遅々として進まなかった働き方の変化が、コロナ禍という外圧で一気に加速したのでした。人々のデジタルスキルの平均値が高まったことや、リモートワークの急激な普及が、その代表的変化です。

社会全体を覆った変化の影響は甚大でした。働き方をコロナ前にすべて戻すという選択肢は、もはやないでしょう。

では、私たちはこれから、働き方をどうリデザインしていくべきか? そのテーマを、長年の研究を踏まえて綴ったのが本書なのです。

《オーストラリア、カナダ、中国、インド、日本、スウェーデン、アメリカ、イギリスなど、多くの国の企業の実例を見ていく。また、新しい働き方を設計することは、さまざまな業種の企業にとって重要性を増している。そこで、保険、リテールバンク、通信、建設・設計、生活用品、テクノロジーなどの業種の企業、そしてさらには、オーストラリアのニューサウスウェールズ州人事委員会のような公的機関の実例を紹介する》

著者がそう言うとおり、多くの国のさまざまな企業事例がちりばめられており、日本企業も随所に登場します。

プラスを最大化し、マイナスを最小化する

コロナ前の働き方を、著者は世界初の量産型自動車「T型フォード」に喩えています。T型フォードには黒い車体の一種類しかなく、それでも顧客たちは「そういうものだ」と思い、何ら不満を抱きませんでした。

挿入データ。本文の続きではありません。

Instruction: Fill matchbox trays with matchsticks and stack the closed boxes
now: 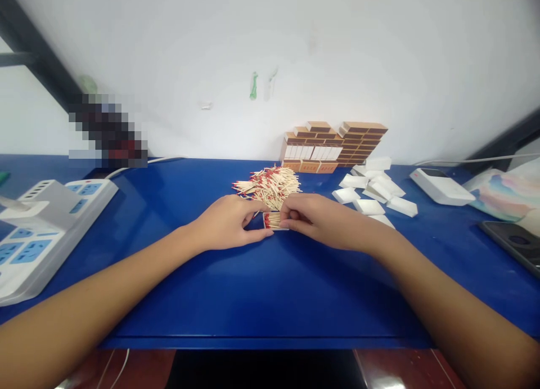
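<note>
My left hand and my right hand meet at the middle of the blue table, both pinched on a small matchbox tray filled with red-tipped matches. The left fingers grip its left end, the right fingers cover its right end. Just behind the hands lies a loose pile of matches.
Stacked brown matchbox sleeves stand against the white wall. Several white empty trays lie to the right. A white device and a dark phone are at far right. White power strips sit at left.
</note>
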`<action>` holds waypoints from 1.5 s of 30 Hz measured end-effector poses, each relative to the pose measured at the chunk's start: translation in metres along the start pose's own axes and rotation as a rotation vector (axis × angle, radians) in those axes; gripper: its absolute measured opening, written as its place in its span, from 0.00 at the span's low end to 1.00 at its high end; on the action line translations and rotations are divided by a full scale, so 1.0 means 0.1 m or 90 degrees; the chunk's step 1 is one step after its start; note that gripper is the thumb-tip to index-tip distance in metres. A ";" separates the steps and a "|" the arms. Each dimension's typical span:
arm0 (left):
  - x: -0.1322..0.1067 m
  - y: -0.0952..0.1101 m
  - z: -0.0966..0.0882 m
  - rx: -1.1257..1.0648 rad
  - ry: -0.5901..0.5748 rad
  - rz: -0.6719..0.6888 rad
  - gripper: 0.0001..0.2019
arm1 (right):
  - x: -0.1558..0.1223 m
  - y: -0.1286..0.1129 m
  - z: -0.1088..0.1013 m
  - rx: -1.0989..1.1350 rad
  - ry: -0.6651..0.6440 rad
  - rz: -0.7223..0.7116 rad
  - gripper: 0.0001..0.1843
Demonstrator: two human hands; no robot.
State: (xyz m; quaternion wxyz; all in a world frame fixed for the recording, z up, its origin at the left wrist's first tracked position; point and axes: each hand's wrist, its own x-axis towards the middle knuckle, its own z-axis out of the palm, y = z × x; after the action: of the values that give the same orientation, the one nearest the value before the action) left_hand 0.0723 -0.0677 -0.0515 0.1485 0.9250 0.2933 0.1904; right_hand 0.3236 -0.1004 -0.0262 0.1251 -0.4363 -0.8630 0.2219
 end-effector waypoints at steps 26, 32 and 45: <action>0.00 0.07 -0.02 -0.003 -0.028 -0.008 0.15 | 0.04 -0.07 0.08 0.000 0.077 -0.039 0.07; -0.02 0.07 -0.01 -0.033 0.059 -0.026 0.19 | 0.02 0.02 -0.12 -0.064 0.265 0.041 0.08; -0.02 0.14 -0.01 0.024 0.110 -0.052 0.17 | 0.03 0.19 -0.23 -0.114 0.378 0.147 0.10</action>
State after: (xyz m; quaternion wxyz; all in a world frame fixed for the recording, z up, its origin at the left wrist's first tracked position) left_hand 0.0767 -0.0795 -0.0460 0.1127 0.8951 0.3461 0.2576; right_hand 0.3444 -0.0816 -0.0152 0.3065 -0.5861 -0.7498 0.0212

《コロナ前の働き方は、言ってみればT型フォード的なものだった。
コロナ前は、オフィスに出勤して午前9時~午後5時に働くことがほぼ必須と位置づけられていた。働く場所と時間の両方が大きく制約されていたのだ》

しかしコロナ後は、いまの自動車に豊富なバリエーションがあるように、働き方も各企業や個々人が選ぶことができる……そういう時代に大きく変わったのだと、著者は言うのです。

リモートワークの増大など、コロナ禍で加速した働き方の激変には、プラス面もあればマイナス面もあります。それは、皆さん自身も体験を通じて実感されていることでしょう。
だからこそ、《自社の働き方を設計し直す際に目指すべきなのは、プラスの影響を最大化し、マイナスの影響を最小化して、適切なトレードオフの選択をおこなうこと》だと、著者は言います。

そして、働き方のリデザインの要諦が、さまざまな角度から解説されていきます。

ただしそれは、「こうすればうまくいく」というわかりやすいハウツーではありません。
なぜなら、《すべての企業に適した方法論などない。万能のアイデアもなければ、そっくりそのまま取り入れることのできる手法もない。自社の状況に関する深い理解を土台に、それぞれの会社が新たに構想しなくてはならない》からです。

本書に解説されたポイントを経営者がよく理解し、その上で、自社にふさわしい“働き方のリデザイン”を選択しなければならないのです。
とはいえ、著者は《どのように仕事をリデザインするか》の手順を「4段階のプロセス」に分けて詳細に解説しており、それに沿って行えばやりやすいでしょう。

中小企業経営者の「迷い」にヒント与える

目からウロコが落ちるような衝撃があった『LIFE SHIFT』に比べ、本書は一見凡庸な内容に思えるかもしれません。リモートワークの功罪など、ここに書かれていることの多くを、私たちは実体験を通じて“すでに知っている”からです。

しかし、旧知のことのように見えても、やはり、「働き方の未来」研究の第一人者による分析は精緻で鋭いものです。中小企業経営者が読んでも、多くの学びがあるでしょう。

コロナ禍が一段落したことで、「我が社の働き方を、どこまでコロナ前に戻し、どこから変えるべきなのか?」などと、迷っている中小企業経営者も多いことでしょう。

その問いに対する直接的な答えは本書にはないかもしれませんが、答えを出すためのヒントは得られるはずです。